I didn’t know who this person was or how this photograph came to be on my newsfeed. It is common for Cambodian media to post graphic photographs of bloody and broken bodies on the pages of their daily Khmer-language newspaper. Sharing gruesome photos with dire warnings is representative of how many Cambodians use social media. I dismissed it as yet another gruesome image posted by a friend of a friend but then I recognized some of the names in the comments, which ranged from emoticons of crying bears, “RIP” and "I am so sorry." Scrolling through these comments, I realized that the man in the bed was a member of the deaf Cambodian network.

Wondering what was happening, I closed my laptop and stuffed it into my backpack.

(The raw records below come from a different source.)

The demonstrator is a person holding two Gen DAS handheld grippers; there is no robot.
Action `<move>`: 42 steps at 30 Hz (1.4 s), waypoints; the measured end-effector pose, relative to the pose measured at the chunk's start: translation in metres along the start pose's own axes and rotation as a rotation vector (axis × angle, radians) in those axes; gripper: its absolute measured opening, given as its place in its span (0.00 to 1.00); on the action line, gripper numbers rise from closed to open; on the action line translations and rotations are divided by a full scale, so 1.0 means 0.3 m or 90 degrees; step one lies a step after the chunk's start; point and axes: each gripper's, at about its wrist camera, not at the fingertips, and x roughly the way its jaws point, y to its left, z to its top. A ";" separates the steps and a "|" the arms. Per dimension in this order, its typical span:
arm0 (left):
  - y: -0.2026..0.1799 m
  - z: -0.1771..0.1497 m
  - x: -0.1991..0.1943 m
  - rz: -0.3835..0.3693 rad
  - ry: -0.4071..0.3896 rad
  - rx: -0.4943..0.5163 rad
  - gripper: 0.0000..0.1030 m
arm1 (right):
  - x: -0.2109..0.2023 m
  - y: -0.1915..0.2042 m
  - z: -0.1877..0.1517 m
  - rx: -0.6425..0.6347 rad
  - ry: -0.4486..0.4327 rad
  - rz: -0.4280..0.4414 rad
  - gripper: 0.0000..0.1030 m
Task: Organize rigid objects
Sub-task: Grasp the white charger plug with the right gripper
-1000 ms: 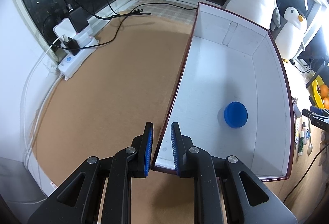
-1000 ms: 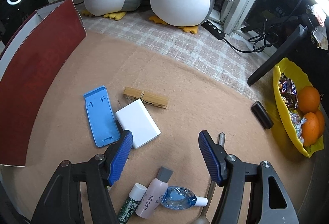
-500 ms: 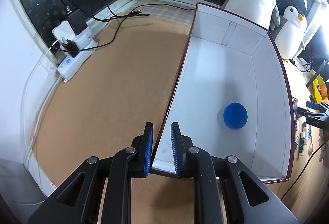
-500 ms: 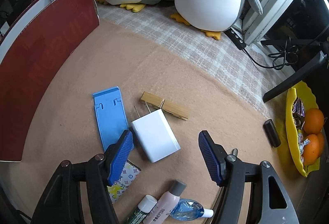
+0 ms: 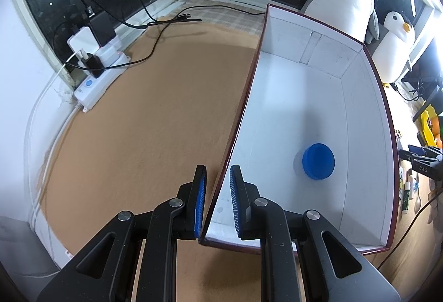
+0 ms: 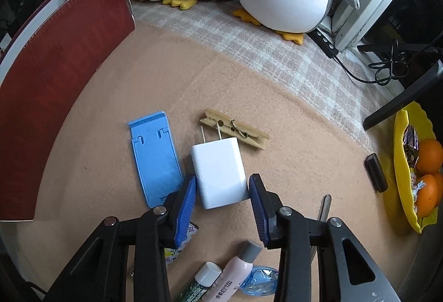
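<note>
While our left tool (image 5: 217, 201) clamps the box (image 5: 368, 119) wall, our right tool (image 6: 223, 198) is closing around the charger (image 6: 220, 171); next, lift it into the box.

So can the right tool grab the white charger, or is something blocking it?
Probably yes. The right tool already straddles the white charger, jaws closing on its sides. The blue stand and clothespin lie just beside it, not between.

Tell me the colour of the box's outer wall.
Dark red box, clearest in the right wrist view.
</note>
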 end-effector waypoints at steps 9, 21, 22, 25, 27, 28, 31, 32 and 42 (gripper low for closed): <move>-0.001 0.006 0.018 -0.004 0.001 -0.001 0.15 | -0.024 -0.029 -0.007 0.033 -0.013 0.010 0.32; -0.003 0.003 0.022 -0.008 -0.001 -0.002 0.15 | -0.002 -0.017 -0.040 0.044 -0.009 0.004 0.31; -0.002 0.002 0.022 -0.009 -0.001 -0.002 0.15 | 0.002 -0.019 -0.041 0.048 -0.009 0.010 0.31; 0.000 0.001 0.022 -0.008 -0.001 -0.003 0.15 | 0.005 -0.034 -0.048 0.070 -0.013 0.031 0.31; 0.000 0.001 0.021 -0.009 0.000 -0.003 0.15 | 0.003 -0.059 -0.052 0.101 -0.017 0.066 0.31; 0.000 0.000 0.020 -0.009 -0.001 -0.003 0.15 | 0.000 -0.071 -0.058 0.119 -0.018 0.087 0.31; 0.000 0.001 0.021 -0.008 -0.001 -0.003 0.15 | -0.018 -0.097 -0.077 0.152 -0.022 0.126 0.31; 0.000 0.001 0.023 -0.007 -0.001 -0.004 0.15 | -0.024 -0.099 -0.083 0.154 -0.023 0.130 0.31; -0.007 0.000 0.019 -0.005 -0.001 -0.002 0.15 | -0.018 -0.040 -0.074 0.070 -0.014 0.056 0.31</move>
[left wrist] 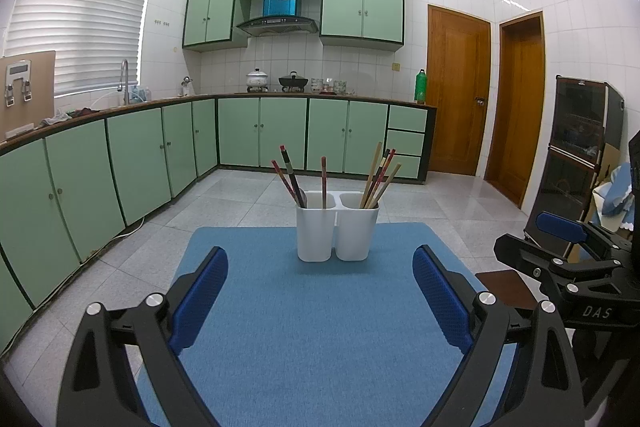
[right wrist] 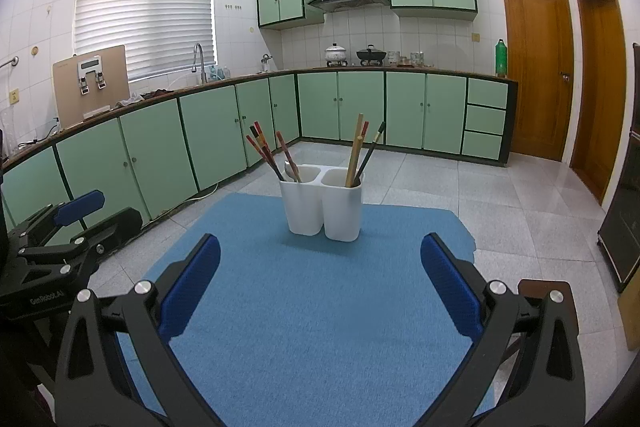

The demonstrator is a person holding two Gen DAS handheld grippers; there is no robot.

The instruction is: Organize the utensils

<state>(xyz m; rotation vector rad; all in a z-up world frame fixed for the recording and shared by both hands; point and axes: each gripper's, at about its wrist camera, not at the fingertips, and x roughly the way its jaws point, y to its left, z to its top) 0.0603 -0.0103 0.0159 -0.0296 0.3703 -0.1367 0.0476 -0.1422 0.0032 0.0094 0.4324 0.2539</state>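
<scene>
A white two-compartment utensil holder (left wrist: 337, 233) (right wrist: 322, 209) stands at the far end of a blue mat (left wrist: 320, 327) (right wrist: 312, 307). Its left compartment holds several red and dark chopsticks (left wrist: 290, 179) (right wrist: 266, 155) and a metal spoon (right wrist: 291, 171). Its right compartment holds several wooden and dark chopsticks (left wrist: 378, 179) (right wrist: 360, 151). My left gripper (left wrist: 320, 267) hovers open over the mat, short of the holder, with nothing between its fingers. My right gripper (right wrist: 320, 259) is likewise open and holds nothing. Each gripper appears at the edge of the other's view.
The mat covers a small table over a tiled floor (left wrist: 460, 203). Green cabinets (left wrist: 132, 163) run along the left and back walls under a counter with pots. Wooden doors (left wrist: 458, 91) stand at the right, and a dark appliance cabinet (left wrist: 576, 163) sits near the right.
</scene>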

I continued to throw things into my suitcase, checking and double-checking to be sure I had my toothbrush and toothpaste.

I went downstairs to meet Sovannaro Kong, my regular tuk-tuk guy, who is also deaf. He usually greets me with a bit of gossip or information but he was quiet, signing simply, “Airport?” I nodded and he threw my bag into the tuk-tuk then straddled his motorbike, intent on getting myself to Phnom Penh International on time for my 6 p.m. flight to Vientiane. He took a different route this time, quicker but dustier and bumpier. As we bumped through the billowing red dust, I studied the back of his head, and every so often, glanced over to his grim face in the mirrors hanging off the roof of the tuk-tuk.

We pulled around to the front of the airport and Sovannaro heaved my bag out of the tuk-tuk. As soon as the bag thudded on the pavement, Sovannaro signed to me, using a name sign I didn’t recognize, “My friend, [name sign] dead. I grew up with him. Now, I’m going to his house to meet his family. ”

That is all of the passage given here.